> _Prompt_:
Copy out all of the data below with no alterations.

> _Source material_:
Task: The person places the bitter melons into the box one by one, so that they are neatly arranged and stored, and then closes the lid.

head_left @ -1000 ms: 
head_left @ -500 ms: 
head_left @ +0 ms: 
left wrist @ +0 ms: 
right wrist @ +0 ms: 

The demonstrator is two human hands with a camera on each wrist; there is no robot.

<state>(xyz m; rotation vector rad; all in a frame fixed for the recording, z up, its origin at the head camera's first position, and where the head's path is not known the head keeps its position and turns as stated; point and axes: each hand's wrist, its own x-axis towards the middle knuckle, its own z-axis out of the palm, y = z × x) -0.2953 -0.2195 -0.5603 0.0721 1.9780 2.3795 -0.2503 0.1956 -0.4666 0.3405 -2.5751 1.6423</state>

> _Result for this exercise_:
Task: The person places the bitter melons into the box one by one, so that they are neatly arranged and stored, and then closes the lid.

head_left @ -1000 ms: 
head_left @ -500 ms: 
head_left @ +0 ms: 
left wrist @ +0 ms: 
right wrist @ +0 ms: 

The demonstrator is two human hands with a camera on each wrist; there is no robot.

<state>(xyz m; rotation vector rad; all in a frame fixed for the recording, z up, its origin at the head camera's first position, and where the head's path is not known the head keeps its position and turns as stated; point and axes: each hand's wrist, its own x-axis towards the middle knuckle, its own z-axis out of the palm, y = z × x) -0.2953 -0.2195 -0.5603 0.0721 1.9780 2.3795 -0.2503 0.1956 -0.4666 0.3405 -2.5751 1.6423</state>

This response is done.